10. Refine your data sources.
Simon Brisk, Director at Click Intelligence Ltd., found AI bias a challenge. Interestingly, they found better data once his team refined the data sources.
He says, “One significant challenge we‘ve faced at Click Intelligence when integrating AI is ensuring data integrity. AI models are only as good as the data they’re trained on. Inaccurate or biased data can lead to misguided marketing decisions.
“For instance, while analyzing user behavior for an e-commerce client, skewed data initially suggested a preference for a specific product line. Only after refining data sources did we realize a more holistic preference trend, thereby recalibrating our marketing strategy.”
What we like: Brisk’s experience with AI bias shows the potential impact and the solution. By recalibrating data sources, Click Intelligence could recalibrate its marketing strategy based on reliable data.
11. Stay competitive.
The world of AI is developing fast. Chris Stott, Director at Seven Marketing, recommends staying ahead of AI developments.
He says, “Staying ahead of the competition is paramount. It’s essential for us to consistently deliver exceptional value. This means rigorously testing all AI software to keep us on the cutting edge and guarantee that we provide top-tier results to our clients.”
What we like: Incorporating AI into your systems can be exciting and empowering. Testing AI from a place of experimentation is a great way to explore AI capabilities with your team. You’ll soon get a feel for what supports you and what you can live without.
12. Overcome data integrity and change management.
Jessica Shee, Senior Tech Editor and Marketing Content Manager at iBoysoft, shares the importance of overcoming data integrity and change management.
She says, “Change management and data integrity are two significant obstacles to implementing AI in marketing. For accurate AI-driven insights and decision-making, it is essential to ensure high-quality, pure data.
Misaligned data can cause inaccurate forecasts and ineffective marketing campaigns. Invest in data cleansing, validation, and data integration tools to address this issue.
Change management is an additional obstacle. Integrating AI can disrupt existing workflows and require team members to acquire new skills. Transparent communication about the benefits of AI and training team members to cultivate acceptance and proficiency are necessary for a smooth implementation.
Working with AI experts, integrating teams in decision-making, and starting with trial projects can help integrate AI while resolving difficulties. A systematic strategy, continual training, and clear communication ensure a smoother transition and optimize AI marketing benefits.”

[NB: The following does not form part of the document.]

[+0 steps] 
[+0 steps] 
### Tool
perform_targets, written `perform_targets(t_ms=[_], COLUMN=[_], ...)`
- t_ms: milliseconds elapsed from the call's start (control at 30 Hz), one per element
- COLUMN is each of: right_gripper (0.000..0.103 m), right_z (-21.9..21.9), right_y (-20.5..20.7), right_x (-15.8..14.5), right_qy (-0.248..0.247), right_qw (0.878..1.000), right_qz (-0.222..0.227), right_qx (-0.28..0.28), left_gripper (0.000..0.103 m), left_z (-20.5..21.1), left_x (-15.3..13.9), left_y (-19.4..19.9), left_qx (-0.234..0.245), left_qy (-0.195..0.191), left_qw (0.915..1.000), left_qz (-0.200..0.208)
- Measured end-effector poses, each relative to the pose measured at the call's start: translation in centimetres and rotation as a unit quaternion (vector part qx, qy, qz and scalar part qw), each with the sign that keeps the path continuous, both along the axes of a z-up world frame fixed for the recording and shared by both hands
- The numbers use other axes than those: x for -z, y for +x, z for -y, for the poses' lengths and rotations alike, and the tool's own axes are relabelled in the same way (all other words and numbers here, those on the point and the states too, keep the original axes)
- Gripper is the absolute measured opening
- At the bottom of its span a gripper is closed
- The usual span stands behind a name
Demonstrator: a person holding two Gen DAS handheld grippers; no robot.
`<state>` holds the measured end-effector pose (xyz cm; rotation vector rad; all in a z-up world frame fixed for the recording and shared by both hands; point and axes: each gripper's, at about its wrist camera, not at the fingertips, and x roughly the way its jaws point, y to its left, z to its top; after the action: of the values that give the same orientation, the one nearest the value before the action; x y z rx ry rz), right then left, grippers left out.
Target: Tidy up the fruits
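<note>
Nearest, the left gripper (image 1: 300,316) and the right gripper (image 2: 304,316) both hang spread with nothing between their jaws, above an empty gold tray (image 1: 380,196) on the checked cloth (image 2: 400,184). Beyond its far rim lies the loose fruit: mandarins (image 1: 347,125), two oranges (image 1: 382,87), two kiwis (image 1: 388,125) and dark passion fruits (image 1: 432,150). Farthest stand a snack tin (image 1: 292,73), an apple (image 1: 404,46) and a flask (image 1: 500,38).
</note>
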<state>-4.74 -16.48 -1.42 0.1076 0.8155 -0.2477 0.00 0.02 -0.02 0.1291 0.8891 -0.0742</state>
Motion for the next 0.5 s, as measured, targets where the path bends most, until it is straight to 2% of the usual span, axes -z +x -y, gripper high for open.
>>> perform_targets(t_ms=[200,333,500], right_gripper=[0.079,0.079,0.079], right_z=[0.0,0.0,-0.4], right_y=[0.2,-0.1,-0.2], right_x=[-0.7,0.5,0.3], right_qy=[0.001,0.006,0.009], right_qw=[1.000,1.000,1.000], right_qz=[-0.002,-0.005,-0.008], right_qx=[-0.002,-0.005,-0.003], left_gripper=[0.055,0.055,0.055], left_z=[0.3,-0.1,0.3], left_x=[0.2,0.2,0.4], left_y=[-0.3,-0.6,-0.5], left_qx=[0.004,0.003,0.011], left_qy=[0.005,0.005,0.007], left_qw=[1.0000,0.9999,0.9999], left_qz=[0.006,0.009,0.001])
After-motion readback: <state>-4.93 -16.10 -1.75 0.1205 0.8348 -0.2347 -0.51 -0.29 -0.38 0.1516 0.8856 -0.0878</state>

What we like: Shee recognizes that you don’t have to do everything alone. You can bring in experts and start with trial projects to help support your team through AI implementation challenges.
What’s stopping you from implementing AI?
Consider this: 70% of marketers consider it easy or somewhat easy to measure the success of marketing automation, so give it a go.
In the worst case, you‘ve run an experiment (and isn’t that what marketing is all about?), and in the best case, you’ve got the data to support the success of your AI endeavors. Getting buy-in from your team or stakeholders will be easier when they know AI drives marketing objectives.
Plus, with the top tips from marketing leaders, you’ll start with the best possible insights to make AI and marketing an absolute success.